Please retype the material beneath this task exactly, starting with its first line and finishing with the line containing "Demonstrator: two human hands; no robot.".

▬▬▬▬▬▬

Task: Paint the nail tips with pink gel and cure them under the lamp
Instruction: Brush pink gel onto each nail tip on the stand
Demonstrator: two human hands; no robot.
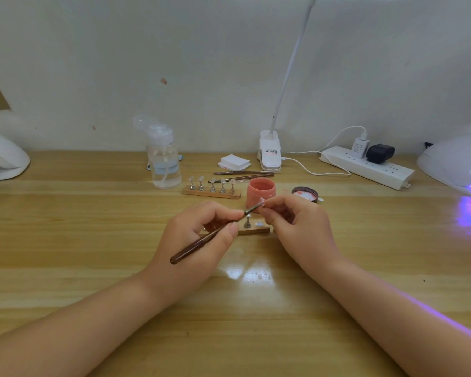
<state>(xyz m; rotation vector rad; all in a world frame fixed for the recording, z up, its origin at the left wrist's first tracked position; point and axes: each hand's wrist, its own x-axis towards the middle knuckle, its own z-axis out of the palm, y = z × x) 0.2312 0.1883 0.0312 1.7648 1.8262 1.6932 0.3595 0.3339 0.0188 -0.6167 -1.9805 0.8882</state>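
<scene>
- My left hand [199, 235] grips the brown-handled brush [210, 235], fingers curled round the shaft; the handle slopes down toward the desk's near edge, the bristle end up and to the right
- My right hand [294, 221] pinches a small nail tip [262, 201] between thumb and fingertips; the brush's bristles touch that tip, just in front of the pink gel jar [260, 193]
- Beneath and between both hands lies a wooden holder strip [253, 230] on the desk [93, 240], with one metal stand [247, 221] upright on it; my left hand hides its left part
- Behind it, near the desk's middle, a second strip [212, 192] carries five stands, each topped with a nail tip; whether those are painted I cannot tell
- The jar's lid [305, 194] lies just right of the jar, inner side up
- At the desk's right edge the curing lamp [457, 164] glows violet; well apart from my hands
- Toward the back edge: a clear pump bottle [163, 159], two spare brushes [244, 174], a power strip [367, 167]
</scene>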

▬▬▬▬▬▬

## Answer area:
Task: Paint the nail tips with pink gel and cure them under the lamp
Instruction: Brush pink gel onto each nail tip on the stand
Demonstrator: two human hands; no robot.

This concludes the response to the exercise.